■ **WORK REQUEST**:
Every entry must be printed again exactly, with nothing left out.
Segment Start: SOURCE MATERIAL
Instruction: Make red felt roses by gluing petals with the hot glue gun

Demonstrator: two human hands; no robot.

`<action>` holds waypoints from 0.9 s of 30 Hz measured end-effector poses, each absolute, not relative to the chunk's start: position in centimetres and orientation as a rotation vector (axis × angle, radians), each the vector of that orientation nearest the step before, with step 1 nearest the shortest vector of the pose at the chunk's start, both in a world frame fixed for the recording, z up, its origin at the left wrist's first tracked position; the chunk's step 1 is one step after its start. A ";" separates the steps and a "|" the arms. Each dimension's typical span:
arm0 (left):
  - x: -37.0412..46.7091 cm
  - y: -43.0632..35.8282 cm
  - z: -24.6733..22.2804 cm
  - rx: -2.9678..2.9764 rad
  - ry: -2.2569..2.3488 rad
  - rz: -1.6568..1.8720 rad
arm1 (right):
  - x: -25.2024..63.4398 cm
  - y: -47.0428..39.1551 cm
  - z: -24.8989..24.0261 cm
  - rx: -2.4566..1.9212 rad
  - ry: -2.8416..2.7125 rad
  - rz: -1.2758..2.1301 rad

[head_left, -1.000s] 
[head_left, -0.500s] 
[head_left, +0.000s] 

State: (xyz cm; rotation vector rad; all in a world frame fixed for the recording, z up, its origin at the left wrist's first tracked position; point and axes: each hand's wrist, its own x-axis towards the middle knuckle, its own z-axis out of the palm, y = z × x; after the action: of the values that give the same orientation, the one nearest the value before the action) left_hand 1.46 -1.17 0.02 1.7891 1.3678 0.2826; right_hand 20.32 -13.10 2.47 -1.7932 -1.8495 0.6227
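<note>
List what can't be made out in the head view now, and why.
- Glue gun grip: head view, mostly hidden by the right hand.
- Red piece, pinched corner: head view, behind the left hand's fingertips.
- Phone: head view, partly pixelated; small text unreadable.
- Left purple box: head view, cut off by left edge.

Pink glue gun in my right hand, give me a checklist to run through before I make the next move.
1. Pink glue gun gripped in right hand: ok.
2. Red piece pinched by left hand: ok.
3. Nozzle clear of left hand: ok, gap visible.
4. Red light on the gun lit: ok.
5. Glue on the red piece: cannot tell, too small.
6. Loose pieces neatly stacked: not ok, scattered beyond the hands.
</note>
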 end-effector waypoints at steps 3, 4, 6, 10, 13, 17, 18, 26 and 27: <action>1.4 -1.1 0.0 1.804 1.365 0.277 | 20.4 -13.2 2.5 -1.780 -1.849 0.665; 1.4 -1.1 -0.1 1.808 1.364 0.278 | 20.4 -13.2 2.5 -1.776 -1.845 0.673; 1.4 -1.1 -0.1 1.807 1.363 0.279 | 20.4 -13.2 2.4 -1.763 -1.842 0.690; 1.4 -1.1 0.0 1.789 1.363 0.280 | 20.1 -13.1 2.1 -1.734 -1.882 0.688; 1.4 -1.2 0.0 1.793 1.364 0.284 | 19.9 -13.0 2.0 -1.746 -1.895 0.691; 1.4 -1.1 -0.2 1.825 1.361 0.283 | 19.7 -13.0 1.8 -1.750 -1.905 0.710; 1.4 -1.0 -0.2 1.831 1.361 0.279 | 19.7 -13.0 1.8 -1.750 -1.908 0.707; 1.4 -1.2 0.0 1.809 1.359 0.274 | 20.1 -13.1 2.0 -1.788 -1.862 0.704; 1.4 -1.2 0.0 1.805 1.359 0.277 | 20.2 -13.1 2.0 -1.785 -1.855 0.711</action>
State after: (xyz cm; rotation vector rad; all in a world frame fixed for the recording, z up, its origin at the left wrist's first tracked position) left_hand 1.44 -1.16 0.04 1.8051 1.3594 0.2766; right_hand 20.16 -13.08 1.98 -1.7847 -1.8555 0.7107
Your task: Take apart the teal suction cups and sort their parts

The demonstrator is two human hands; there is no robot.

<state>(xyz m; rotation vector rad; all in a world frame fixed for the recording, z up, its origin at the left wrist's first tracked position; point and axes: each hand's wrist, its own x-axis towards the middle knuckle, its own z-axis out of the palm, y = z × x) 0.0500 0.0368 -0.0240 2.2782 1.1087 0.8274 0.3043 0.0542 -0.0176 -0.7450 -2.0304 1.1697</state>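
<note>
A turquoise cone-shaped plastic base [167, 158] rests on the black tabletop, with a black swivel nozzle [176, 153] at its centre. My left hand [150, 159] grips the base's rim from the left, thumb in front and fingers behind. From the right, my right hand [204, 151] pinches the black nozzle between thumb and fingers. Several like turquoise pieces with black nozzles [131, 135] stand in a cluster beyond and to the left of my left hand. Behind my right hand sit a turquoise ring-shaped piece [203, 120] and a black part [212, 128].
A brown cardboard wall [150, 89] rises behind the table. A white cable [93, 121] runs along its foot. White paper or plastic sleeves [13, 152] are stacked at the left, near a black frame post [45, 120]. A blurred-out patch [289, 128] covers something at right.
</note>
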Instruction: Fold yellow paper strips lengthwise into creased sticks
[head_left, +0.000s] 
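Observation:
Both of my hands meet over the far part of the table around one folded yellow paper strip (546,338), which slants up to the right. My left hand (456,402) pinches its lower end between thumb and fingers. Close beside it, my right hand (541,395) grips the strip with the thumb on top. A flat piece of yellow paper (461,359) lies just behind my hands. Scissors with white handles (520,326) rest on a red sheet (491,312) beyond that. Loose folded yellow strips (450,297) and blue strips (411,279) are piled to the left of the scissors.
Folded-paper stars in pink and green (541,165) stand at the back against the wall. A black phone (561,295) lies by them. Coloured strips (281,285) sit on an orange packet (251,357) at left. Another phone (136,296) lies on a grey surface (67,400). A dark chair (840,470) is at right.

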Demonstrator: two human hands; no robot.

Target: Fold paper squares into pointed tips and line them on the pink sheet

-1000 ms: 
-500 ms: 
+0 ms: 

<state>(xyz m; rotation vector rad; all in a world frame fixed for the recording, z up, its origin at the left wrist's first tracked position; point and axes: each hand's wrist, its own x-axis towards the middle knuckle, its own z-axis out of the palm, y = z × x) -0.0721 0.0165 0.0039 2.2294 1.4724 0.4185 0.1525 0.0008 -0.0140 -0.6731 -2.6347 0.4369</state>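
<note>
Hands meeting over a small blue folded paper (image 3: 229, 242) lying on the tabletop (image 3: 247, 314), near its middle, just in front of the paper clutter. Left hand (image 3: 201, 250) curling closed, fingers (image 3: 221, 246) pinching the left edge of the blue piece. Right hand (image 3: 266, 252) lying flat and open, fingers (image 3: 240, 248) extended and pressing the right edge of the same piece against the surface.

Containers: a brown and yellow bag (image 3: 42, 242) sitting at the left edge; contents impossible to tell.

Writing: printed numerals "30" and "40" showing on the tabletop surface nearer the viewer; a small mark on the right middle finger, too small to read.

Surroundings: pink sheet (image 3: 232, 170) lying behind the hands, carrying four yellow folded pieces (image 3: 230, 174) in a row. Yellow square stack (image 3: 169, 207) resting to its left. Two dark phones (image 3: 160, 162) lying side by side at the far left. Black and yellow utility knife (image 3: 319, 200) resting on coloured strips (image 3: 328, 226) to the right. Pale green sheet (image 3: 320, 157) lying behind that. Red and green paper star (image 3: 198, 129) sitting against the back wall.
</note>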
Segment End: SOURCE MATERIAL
■ **THE ANSWER**:
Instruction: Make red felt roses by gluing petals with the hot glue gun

Demonstrator: two human hands; no robot.

`<action>` holds waypoints from 0.9 s of 30 Hz measured end-effector poses, each absolute, not relative to the chunk's start: position in centimetres and orientation as a rotation vector (axis × angle, radians), each the vector of that orientation nearest the step before, with step 1 nearest the shortest vector of the pose at the chunk's start, both in a world frame fixed for the recording, z up, its origin at the left wrist's first tracked position; the chunk's step 1 is one step after its start. A ";" separates the steps and a "|" the arms. Each dimension's typical span:
arm0 (left):
  - x: -37.0412..46.7091 cm
  - y: -43.0632..35.8282 cm
  - z: -24.6733..22.2804 cm
  - rx: -2.9678..2.9764 rad
  - ry: -2.2569..2.3488 rad
  - rz: -1.6568..1.8720 rad
arm1 (right):
  - x: -25.2024..63.4398 cm
  - y: -47.0428..39.1551 cm
  - z: -24.8989..24.0261 cm
  - rx: -2.4566..1.9212 rad
  - ry: -2.8416..2.7125 rad
  - rz: -1.2758..2.1301 rad

[head_left, -1.000s] 
[head_left, -0.500s] 
[head_left, +0.000s] 

State: (xyz cm; rotation vector rad; all in a world frame fixed for the recording, z up, its origin at the left wrist's first tracked position; point and axes: each hand's wrist, its own x-axis towards the middle knuckle, its own z-axis out of the palm, y = z × x; after the action: of the values that give the same orientation, the one nearest the value before the action) left_hand 1.46 -1.17 0.02 1.7891 1.3678 0.2826; right_hand 20.32 -13.10 2.47 -1.7932 -1.8495 0.6227
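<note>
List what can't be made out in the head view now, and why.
- Glue gun grip: head view, mostly hidden by the right hand.
- Red piece, pinched corner: head view, behind the left hand's fingertips.
- Phone: head view, partly pixelated; small text unreadable.
- Left purple box: head view, cut off by left edge.

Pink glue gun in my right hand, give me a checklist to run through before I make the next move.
1. Pink glue gun gripped in right hand: ok.
2. Red piece pinched by left hand: ok.
3. Nozzle clear of left hand: ok, gap visible.
4. Red light on the gun lit: ok.
5. Glue on the red piece: cannot tell, too small.
6. Loose pieces neatly stacked: not ok, scattered beyond the hands.
</note>
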 end-effector waypoints at steps 3, 4, 6, 10, 13, 17, 18, 26 and 27: <action>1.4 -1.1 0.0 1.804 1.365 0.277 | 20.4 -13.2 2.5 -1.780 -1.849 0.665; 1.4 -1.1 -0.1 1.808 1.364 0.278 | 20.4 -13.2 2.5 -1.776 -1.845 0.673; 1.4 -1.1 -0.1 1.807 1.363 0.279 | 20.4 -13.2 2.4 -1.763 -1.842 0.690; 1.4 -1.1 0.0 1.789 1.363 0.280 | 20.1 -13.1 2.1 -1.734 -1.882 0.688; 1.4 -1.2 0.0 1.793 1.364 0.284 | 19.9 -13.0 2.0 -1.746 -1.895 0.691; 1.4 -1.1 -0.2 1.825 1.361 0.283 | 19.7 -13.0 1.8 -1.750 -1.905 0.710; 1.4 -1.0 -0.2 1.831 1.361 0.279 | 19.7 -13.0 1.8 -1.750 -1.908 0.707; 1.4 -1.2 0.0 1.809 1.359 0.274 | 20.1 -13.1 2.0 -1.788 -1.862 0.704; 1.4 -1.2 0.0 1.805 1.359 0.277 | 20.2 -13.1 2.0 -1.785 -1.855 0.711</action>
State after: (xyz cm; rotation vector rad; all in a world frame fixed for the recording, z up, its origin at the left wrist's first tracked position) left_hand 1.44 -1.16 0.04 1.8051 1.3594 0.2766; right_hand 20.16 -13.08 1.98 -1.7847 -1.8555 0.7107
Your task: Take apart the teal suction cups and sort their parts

The demonstrator is two human hands; there is no robot.

<state>(xyz m; rotation vector rad; all in a world frame fixed for the recording, z up, its origin at the left wrist's first tracked position; point and axes: each hand's wrist, its own x-axis towards the middle knuckle, its own z-axis out of the palm, y = z × x) 0.0500 0.0368 -0.0240 2.2782 1.1087 0.8274 0.3043 0.0542 -0.0176 -0.7450 -2.0304 1.1697</state>
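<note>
A turquoise cone-shaped plastic base [167, 158] rests on the black tabletop, with a black swivel nozzle [176, 153] at its centre. My left hand [150, 159] grips the base's rim from the left, thumb in front and fingers behind. From the right, my right hand [204, 151] pinches the black nozzle between thumb and fingers. Several like turquoise pieces with black nozzles [131, 135] stand in a cluster beyond and to the left of my left hand. Behind my right hand sit a turquoise ring-shaped piece [203, 120] and a black part [212, 128].
A brown cardboard wall [150, 89] rises behind the table. A white cable [93, 121] runs along its foot. White paper or plastic sleeves [13, 152] are stacked at the left, near a black frame post [45, 120]. A blurred-out patch [289, 128] covers something at right.
</note>
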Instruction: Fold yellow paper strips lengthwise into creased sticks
[head_left, +0.000s] 
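Observation:
Both of my hands meet over the far part of the table around one folded yellow paper strip (546,338), which slants up to the right. My left hand (456,402) pinches its lower end between thumb and fingers. Close beside it, my right hand (541,395) grips the strip with the thumb on top. A flat piece of yellow paper (461,359) lies just behind my hands. Scissors with white handles (520,326) rest on a red sheet (491,312) beyond that. Loose folded yellow strips (450,297) and blue strips (411,279) are piled to the left of the scissors.
Folded-paper stars in pink and green (541,165) stand at the back against the wall. A black phone (561,295) lies by them. Coloured strips (281,285) sit on an orange packet (251,357) at left. Another phone (136,296) lies on a grey surface (67,400). A dark chair (840,470) is at right.
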
Demonstrator: two human hands; no robot.

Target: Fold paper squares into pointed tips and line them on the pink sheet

-1000 ms: 
-500 ms: 
+0 ms: 

<state>(xyz m; rotation vector rad; all in a world frame fixed for the recording, z up, its origin at the left wrist's first tracked position; point and axes: each hand's wrist, its own x-axis towards the middle knuckle, its own z-axis out of the palm, y = z × x) -0.0721 0.0165 0.0039 2.2294 1.4724 0.4185 0.1525 0.0008 -0.0140 -0.6731 -2.6347 0.4369</state>
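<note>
Hands meeting over a small blue folded paper (image 3: 229, 242) lying on the tabletop (image 3: 247, 314), near its middle, just in front of the paper clutter. Left hand (image 3: 201, 250) curling closed, fingers (image 3: 221, 246) pinching the left edge of the blue piece. Right hand (image 3: 266, 252) lying flat and open, fingers (image 3: 240, 248) extended and pressing the right edge of the same piece against the surface.

Containers: a brown and yellow bag (image 3: 42, 242) sitting at the left edge; contents impossible to tell.

Writing: printed numerals "30" and "40" showing on the tabletop surface nearer the viewer; a small mark on the right middle finger, too small to read.

Surroundings: pink sheet (image 3: 232, 170) lying behind the hands, carrying four yellow folded pieces (image 3: 230, 174) in a row. Yellow square stack (image 3: 169, 207) resting to its left. Two dark phones (image 3: 160, 162) lying side by side at the far left. Black and yellow utility knife (image 3: 319, 200) resting on coloured strips (image 3: 328, 226) to the right. Pale green sheet (image 3: 320, 157) lying behind that. Red and green paper star (image 3: 198, 129) sitting against the back wall.
</note>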

This answer is now finished.